The Washington Post was caught flat footed selling access (for as much as $250,000) to “Obama administration officials, members of Congress”, and even the paper’s own reporters and editors. The first event was entitled “Health-Care Reform: Better or Worse for Americans? The reform and funding debate.” Who were they selling this to? Lobbyists and association executives, giving them a chance (in the Post’s words) to “alter the debate”. I kid you not.
Obviously, once exposed, the Post cancelled the private “salon”, which was to be held at the home of WaPo CEO and publisher Katharine Weymouth.
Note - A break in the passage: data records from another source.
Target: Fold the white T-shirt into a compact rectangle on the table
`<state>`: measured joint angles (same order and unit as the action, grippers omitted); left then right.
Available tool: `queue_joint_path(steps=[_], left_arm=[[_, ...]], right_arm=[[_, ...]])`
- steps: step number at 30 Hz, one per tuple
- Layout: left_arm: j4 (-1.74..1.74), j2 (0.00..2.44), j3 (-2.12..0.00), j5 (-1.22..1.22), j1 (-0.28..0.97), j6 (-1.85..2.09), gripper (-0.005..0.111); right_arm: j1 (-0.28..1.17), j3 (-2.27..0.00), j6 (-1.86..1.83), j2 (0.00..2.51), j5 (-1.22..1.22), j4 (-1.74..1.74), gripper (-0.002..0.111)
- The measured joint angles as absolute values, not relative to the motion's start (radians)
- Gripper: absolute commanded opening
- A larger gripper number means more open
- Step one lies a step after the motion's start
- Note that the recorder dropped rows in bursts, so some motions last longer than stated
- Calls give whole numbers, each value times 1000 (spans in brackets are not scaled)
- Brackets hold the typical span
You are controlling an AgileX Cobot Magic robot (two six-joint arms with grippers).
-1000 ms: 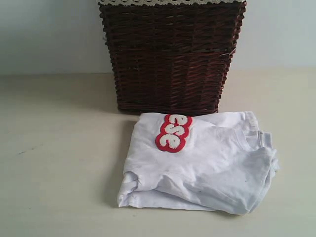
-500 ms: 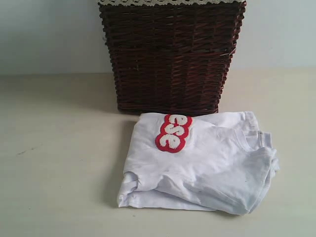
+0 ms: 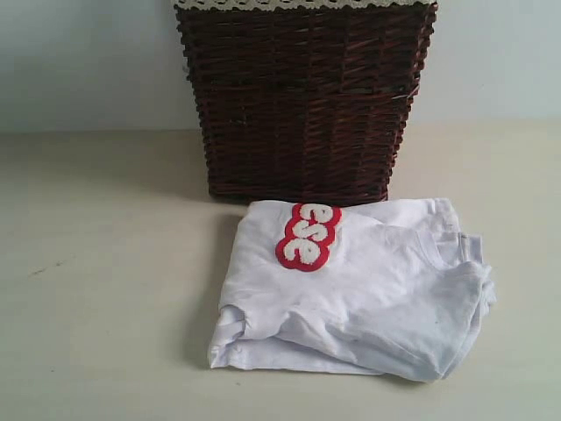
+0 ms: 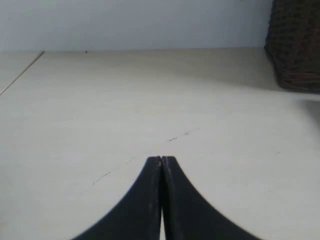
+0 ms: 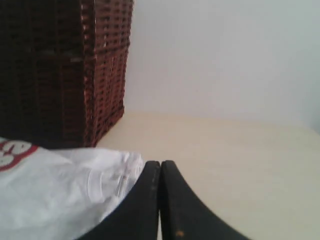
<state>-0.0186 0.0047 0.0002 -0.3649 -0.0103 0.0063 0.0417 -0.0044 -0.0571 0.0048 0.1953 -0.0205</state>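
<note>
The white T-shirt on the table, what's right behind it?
A dark wicker basket with lace trim stands just behind the white T-shirt; whether they touch is unclear. The basket's inside is hidden.

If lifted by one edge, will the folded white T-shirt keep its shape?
Probably not: the white T-shirt lies in loose, rumpled layers, so it would likely sag and unfold. Pushed, it may bunch up on the matte table.

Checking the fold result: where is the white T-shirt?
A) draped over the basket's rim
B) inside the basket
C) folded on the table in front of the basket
C: the white T-shirt lies folded on the table, in front of the wicker basket.
</note>
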Motion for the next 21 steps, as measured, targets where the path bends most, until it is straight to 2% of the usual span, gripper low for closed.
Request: queue_joint_path(steps=[6, 21], left_arm=[[-19, 5, 0, -365, -10, 6, 0], [-19, 5, 0, -365, -10, 6, 0]], right_arm=[[42, -4, 51, 5, 252, -20, 0], [42, -4, 55, 5, 270, -18, 0]])
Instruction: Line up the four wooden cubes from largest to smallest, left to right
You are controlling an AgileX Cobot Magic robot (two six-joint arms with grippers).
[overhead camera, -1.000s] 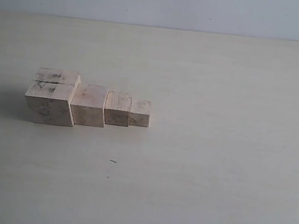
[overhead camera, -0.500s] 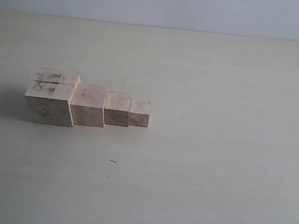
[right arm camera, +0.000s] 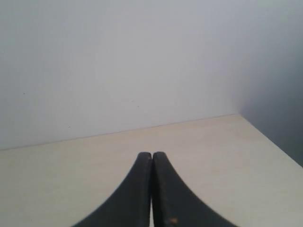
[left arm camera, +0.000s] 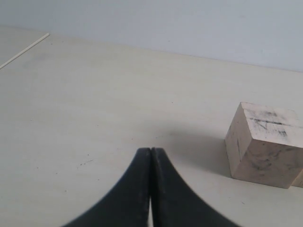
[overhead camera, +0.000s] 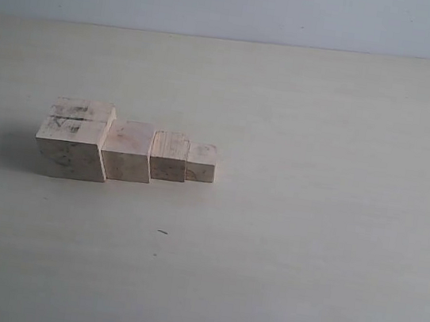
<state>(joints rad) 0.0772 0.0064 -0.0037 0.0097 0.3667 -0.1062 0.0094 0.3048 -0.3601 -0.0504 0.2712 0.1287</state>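
Observation:
Four pale wooden cubes stand touching in a row on the table in the exterior view. The largest cube (overhead camera: pixel 74 139), with dark smudges and a groove on top, is at the left. To its right come the second cube (overhead camera: pixel 128 151), the third cube (overhead camera: pixel 169 155) and the smallest cube (overhead camera: pixel 202 162). Neither gripper shows in the exterior view. In the left wrist view my left gripper (left arm camera: pixel 151 150) is shut and empty, apart from the largest cube (left arm camera: pixel 264 144). My right gripper (right arm camera: pixel 152 154) is shut and empty over bare table, with no cube in its view.
The pale table (overhead camera: pixel 310 222) runs back to a light wall (overhead camera: pixel 237 4). A tiny dark speck (overhead camera: pixel 162 232) lies in front of the row. In the right wrist view a table corner (right arm camera: pixel 239 115) meets the wall.

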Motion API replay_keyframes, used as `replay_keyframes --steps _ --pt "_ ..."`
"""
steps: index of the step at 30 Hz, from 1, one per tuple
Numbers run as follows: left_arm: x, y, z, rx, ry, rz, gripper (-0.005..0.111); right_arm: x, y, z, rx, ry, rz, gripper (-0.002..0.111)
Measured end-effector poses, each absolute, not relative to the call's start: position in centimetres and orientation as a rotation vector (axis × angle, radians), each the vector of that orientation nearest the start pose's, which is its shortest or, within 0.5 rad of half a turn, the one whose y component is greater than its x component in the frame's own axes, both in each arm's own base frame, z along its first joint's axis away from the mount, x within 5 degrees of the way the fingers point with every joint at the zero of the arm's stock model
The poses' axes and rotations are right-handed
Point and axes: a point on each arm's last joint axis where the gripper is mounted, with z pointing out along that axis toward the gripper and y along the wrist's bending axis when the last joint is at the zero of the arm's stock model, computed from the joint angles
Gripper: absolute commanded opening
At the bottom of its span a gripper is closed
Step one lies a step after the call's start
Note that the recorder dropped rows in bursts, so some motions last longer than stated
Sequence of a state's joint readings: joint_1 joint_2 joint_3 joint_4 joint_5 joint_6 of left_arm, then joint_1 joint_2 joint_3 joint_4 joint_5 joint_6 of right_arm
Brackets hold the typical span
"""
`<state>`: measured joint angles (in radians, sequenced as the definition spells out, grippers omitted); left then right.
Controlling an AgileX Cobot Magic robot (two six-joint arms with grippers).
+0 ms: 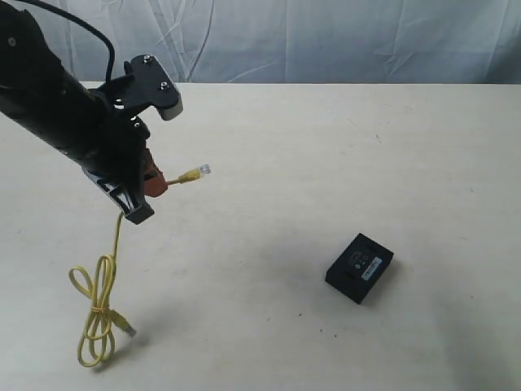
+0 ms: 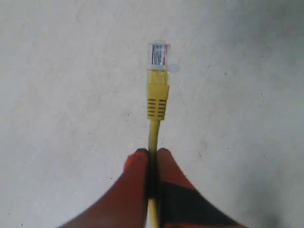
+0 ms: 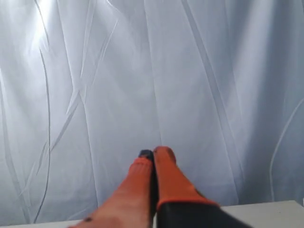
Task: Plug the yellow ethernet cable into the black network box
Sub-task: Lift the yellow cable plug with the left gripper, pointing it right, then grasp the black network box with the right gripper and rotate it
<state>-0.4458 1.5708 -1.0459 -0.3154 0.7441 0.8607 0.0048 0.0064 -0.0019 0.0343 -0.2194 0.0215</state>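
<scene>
Here, left claw [image 2: 151, 155] pinching yellow ethernet cable [image 2: 157, 102] behind plug [image 2: 159, 55], right claw [image 3: 154, 153] closed, black network box [image 1: 360, 267] apart.

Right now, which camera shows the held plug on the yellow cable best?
The left wrist view: the plug is close, with coloured wires visible inside. The exterior view shows it tiny beside the left gripper. The right wrist view misses it.
</scene>
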Motion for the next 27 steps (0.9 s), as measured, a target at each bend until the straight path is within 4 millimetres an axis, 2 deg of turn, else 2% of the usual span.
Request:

But what I find interesting is that they seem to be embarrassed not by the fact that they were planning to have an event like this, but more because of the way it was crudely advertised. The WaPo business unit countered “This was well-developed with the newsroom. What was not developed was the marketing message to potential sponsors.” In other words, we all know that the news media in the US is bought and paid for by corporations and their lobbyists, but we don’t like it when that fact is made blatantly obvious.
The one-page flyer sent out to prospective attendees included the following:
Underwriting Opportunity: An evening with the right people can alter the debate. Underwrite and participate in this intimate and exclusive Washington Post Salon, an off-the-record dinner and discussion at the home of CEO and Publisher Katharine Weymouth. … Bring your organization’s CEO or executive director literally to the table. Interact with key Obama administration and congressional leaders.
A Post spokesman called the flyer a “public relations disaster” (not the event itself, mind you).
UPDATE: A report by Melinda Henneberger, a reporter whose husband works for the Post, comes to the same conclusion: that what the WaPo business unit is “really in trouble for is truth in advertising” — the Post was trying to sell access, they just weren’t subtle enough in their advertising.
UPDATE 2: Weymouth apologizes for the “planned new venture that went off track”. But she keeps justifying the events themselves as something that is “common at other media companies”. Just because the rest of the media companies are corrupt, doesn’t make it right.